Я не решился вымолвить: «Он до самой смерти имел долю…»
— Нет, что ты! Когда я с ним познакомилась, он уже собирался отделаться от них. И знаешь, почему?
Я догадывался, но решил: пусть сама скажет.
— Потому что они мешали ему чувствовать себя свободным. Он часто повторял, что эти деньги не в счет — они достались ему случайно, и он хочет от них избавиться.
— Он мог бы их подарить.
Люлю с недоумением посмотрела на меня. Боюсь, в этот миг я был близок к тому, чтобы навсегда утратить ее доверие: в душе она так и осталась крестьянкой.
— Кому?
В голосе ее зазвучало раздражение.
— Да кому угодно. Сестре, например.
— Так сестра и зять, когда поженились, как раз и откупили у Боба его долю. Эти фермы, должно быть, и сейчас принадлежат им; даже не представляю, сколько они стали стоить после войны и девальваций.
— Что же он сделал с деньгами?
— Часть — которые получил от сестры авансом — потратил. На оставшиеся купил эту лавку.
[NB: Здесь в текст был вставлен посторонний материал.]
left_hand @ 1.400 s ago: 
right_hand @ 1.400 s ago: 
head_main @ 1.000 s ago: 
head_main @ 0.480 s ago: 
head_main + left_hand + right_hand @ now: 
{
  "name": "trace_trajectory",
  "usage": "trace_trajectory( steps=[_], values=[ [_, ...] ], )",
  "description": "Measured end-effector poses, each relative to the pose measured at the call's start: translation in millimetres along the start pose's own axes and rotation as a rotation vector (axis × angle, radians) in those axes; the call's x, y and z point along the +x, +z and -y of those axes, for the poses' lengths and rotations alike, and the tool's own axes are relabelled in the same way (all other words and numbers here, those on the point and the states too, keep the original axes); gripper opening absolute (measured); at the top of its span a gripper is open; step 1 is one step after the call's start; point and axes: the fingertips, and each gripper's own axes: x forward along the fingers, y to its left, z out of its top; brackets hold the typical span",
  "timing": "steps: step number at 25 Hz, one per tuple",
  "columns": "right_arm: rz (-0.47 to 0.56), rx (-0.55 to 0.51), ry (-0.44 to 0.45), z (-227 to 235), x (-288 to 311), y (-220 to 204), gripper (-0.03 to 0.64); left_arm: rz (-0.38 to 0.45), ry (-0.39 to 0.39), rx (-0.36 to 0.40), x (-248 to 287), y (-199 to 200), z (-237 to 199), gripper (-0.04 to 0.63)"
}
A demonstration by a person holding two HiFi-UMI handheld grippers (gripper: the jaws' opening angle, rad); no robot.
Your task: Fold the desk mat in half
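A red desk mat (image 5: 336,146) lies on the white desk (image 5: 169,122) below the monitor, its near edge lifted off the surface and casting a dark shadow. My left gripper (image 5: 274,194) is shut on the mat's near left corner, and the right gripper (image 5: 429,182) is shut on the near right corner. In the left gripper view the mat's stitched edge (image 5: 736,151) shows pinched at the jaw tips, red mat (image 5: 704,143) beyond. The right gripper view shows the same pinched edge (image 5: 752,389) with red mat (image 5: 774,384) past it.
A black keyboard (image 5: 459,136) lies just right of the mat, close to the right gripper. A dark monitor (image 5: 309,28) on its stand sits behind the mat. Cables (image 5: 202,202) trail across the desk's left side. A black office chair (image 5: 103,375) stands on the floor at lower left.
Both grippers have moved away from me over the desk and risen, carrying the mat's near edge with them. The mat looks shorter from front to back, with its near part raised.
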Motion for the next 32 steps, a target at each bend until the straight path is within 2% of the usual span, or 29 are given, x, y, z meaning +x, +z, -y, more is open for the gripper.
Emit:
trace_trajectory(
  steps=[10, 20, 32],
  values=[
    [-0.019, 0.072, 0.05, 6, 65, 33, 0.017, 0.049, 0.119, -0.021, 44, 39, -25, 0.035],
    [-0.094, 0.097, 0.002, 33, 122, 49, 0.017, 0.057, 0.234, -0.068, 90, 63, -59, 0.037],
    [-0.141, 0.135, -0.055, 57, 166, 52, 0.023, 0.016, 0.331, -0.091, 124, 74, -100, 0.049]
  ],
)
Меня всегда занимало, как они провели первые годы совместной жизни, а когда я узнал, что Боб — сын профессора Дандюрана, любопытство мое разгорелось еще сильней.
— Короче, вы недолго прожили в Латинском квартале?
— Боб не любил Левый берег[4].
Для первой остановки на житейском пути он выбрал из всех районов Парижа тот, где сходятся границы владений мелких буржуа, рабочих, чиновников, а также богемы и бездельников и где жизнь течет особенно бурно.
— Мы снимали маленькую комнатку на шестом этаже с водопроводом, но лифта в доме не было.
— И что вы делали целыми днями?
— Мы много гуляли. Без меня он никуда не ходил, хотя ни разу не спросил, куда бы мне хотелось пойти, не устала ли я, не хочу ли пить. Он привык, что я рядом, и, случалось, часами напролет молчал, а то вдруг говорил, говорил, ничуть не интересуясь моими ответами.
Мы заходили в бистро, самые крохотные, самые темные: Боб любил их атмосферу, любил слушать разговоры людей за стойкой — рабочих в спецовках, окрестных лавочников, заглянувших промочить горло. Ели мы обычно в закусочных для шоферов, там всегда пахло жареным луком и меню писалось на грифельной доске.
Вечерами он сидел в комнате и писал.
— А что писал?
— Мне он говорил — всякие заметки для памяти. Только много позже признался, что это был роман.
— Он хотел стать писателем?
— Ему хотелось заниматься чем-то для себя, все равно чем. Хотелось описать Париж и простых парижан так, как он их видел. Однажды в баре на площади Бланш, кивнув на бармена, он уронил: «А я бы не прочь работать за стойкой, как этот».